That new logo was expensive.


----------



## lyft_rat (Jul 1, 2019)

WinterFlower said:


> How can they lose money when they're keeping 50% from millions of rides every single day, and their overhead costs are minimal?


They lose money because they spend it in ways to increase revenue and market share. That keeps the greedy shareholders happy and pays the execs the big bucks so they can keep up the successful image of the company.


----------



## WinterFlower (Jul 15, 2019)

lyft_rat said:


> They lose money because they spend it in ways to increase revenue and market share. That keeps the greedy shareholders happy and pays the execs the big bucks so they can keep up the successful image of the company.


That reminds me why I'm not an Uber shareholder. Losing money is not my definition of a successful company


----------



## Bob Reynolds (Dec 20, 2014)

uberdriverfornow said:


> my guess is the Minnie Van idea never made it to frutition
> 
> outside of this 2 year old article Tomato posted, I have never heard of the idea


The Minnie Van idea did make it and has become very successful. It started with just two Disney resort hotels. It expanded to the entire Disney property. They have had several price increases that stuck. It now costs about $35 to take the Minnie Van on Disney property. When it began it was $20. If you want the Minnie Van to take you to the airport it is $150. The customers love this product and Disney figured out how to properly price it.


----------



## Stevie The magic Unicorn (Apr 3, 2018)

Bob Reynolds said:


> The Minnie Van idea did make it and has become very successful. It started with just two Disney resort hotels. It expanded to the entire Disney property. They have had several price increases that stuck. It now costs about $35 to take the Minnie Van on Disney property. When it began it was $20. If you want the Minnie Van to take you to the airport it is $150. The customers love this product and Disney figured out how to properly price it.


The minivans rate to the airport is right about double the taxi rates by the way, just sayin.

It's everything uber/lyft *SHOULD* be with actual employees (and not ICs) driving people around.

The minivan's are a truly better service. If they had nicer cars and slightly tweaked the uniforms they would be a luxury service.

The quality of service is truly THAT much better than the taxis, blows uber/lyft out of the water.

If money was no object i'd take a Minivan over taxis any day.


----------



## MiamiUberGuy5 (Feb 20, 2019)

WinterFlower said:


> How can they lose money when they're keeping 50% from millions of rides every single day, and their overhead costs are minimal?


Overhead costs are minimal?
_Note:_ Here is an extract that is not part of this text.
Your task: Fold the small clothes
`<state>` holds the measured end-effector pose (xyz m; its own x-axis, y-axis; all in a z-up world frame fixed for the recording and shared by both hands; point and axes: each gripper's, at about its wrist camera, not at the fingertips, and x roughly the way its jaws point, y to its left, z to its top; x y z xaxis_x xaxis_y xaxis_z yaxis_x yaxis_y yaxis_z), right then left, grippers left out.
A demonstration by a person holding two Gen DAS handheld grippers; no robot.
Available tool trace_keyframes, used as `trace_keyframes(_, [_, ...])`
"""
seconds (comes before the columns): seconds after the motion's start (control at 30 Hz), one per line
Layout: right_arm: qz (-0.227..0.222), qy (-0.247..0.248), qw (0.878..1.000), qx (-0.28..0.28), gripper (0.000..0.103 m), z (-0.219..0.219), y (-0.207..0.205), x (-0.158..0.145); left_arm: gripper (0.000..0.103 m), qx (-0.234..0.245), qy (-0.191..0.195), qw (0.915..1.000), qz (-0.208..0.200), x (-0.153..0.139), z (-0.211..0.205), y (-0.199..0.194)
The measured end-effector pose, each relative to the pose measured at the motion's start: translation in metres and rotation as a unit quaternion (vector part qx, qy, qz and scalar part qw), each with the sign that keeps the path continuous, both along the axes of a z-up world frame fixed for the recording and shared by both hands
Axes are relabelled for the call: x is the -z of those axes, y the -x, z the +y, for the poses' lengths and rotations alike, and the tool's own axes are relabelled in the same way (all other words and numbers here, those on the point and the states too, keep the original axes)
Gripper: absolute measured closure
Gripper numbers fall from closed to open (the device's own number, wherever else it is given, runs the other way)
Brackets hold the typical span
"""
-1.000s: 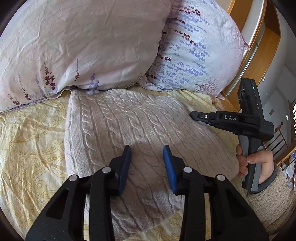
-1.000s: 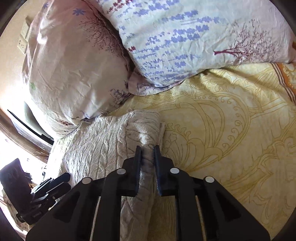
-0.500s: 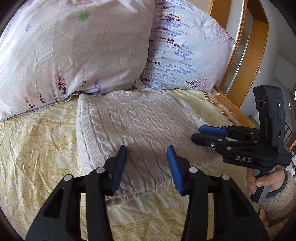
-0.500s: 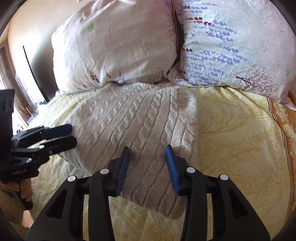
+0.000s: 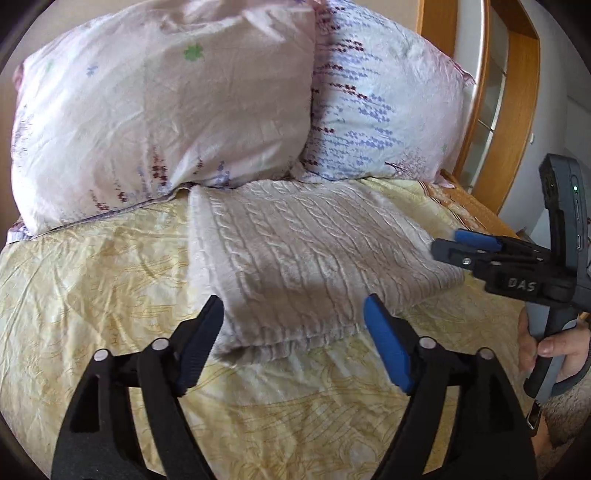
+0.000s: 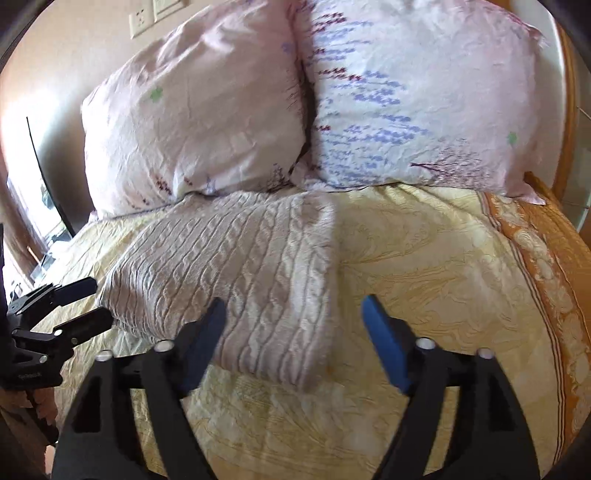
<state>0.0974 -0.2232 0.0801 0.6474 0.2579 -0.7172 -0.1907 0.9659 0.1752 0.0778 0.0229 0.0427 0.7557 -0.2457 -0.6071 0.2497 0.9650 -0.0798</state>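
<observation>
Sweater: folded cable-knit sweater (image 5: 306, 258) lies on my bed (image 5: 92, 280), against the pillows (image 5: 159, 110).
Left tool (image 5: 293, 339): jaws opening wide, empty.
Right tool (image 6: 293, 338): jaws opening, empty.
Left view only: my hand (image 5: 554, 350) gripping the right handle.
Right view only: wall socket (image 6: 140, 20).

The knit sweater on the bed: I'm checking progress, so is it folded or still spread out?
Folded. The knit sweater lies as a compact rectangle on the yellow bedspread, with stacked layers showing at its near edge and no sleeves sticking out.

Both the left tool (image 5: 293, 332) and the right tool (image 6: 293, 330) are opening their jaws, nothing between them.
</observation>
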Motion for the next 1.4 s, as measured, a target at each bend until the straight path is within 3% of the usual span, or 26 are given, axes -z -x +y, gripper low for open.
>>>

You think government lobbying is cheap? paying off politicians to look the other way and ignore anticompetitive behavior is minimal?


----------



## Lee239 (Mar 24, 2017)

Disney makes cartoons, Uber is a joke.


----------



## WinterFlower (Jul 15, 2019)

MiamiUberGuy5 said:


> Overhead costs are minimal? You think government lobbying is cheap? paying off politicians to look the other way and ignore anticompetitive behavior is minimal?


You're right, I missed that OMG!!!! :eeking:Am I getting dumber because this "job"?

Those campaigns are getting sky high expensive these days. Anyone has a spare buck to these poor guys at Uber?


----------



## ANT 7 (Oct 14, 2018)

Of course Disney should buy Uber.

They already have Mickey Mouse installed as the CEO, with Goofy, Dopey and Daffy on the board of directors.


----------



## uberdriverfornow (Jan 10, 2016)

Bob Reynolds said:


> The Minnie Van idea did make it and has become very successful. It started with just two Disney resort hotels. It expanded to the entire Disney property. They have had several price increases that stuck. It now costs about $35 to take the Minnie Van on Disney property. When it began it was $20. If you want the Minnie Van to take you to the airport it is $150. The customers love this product and Disney figured out how to properly price it.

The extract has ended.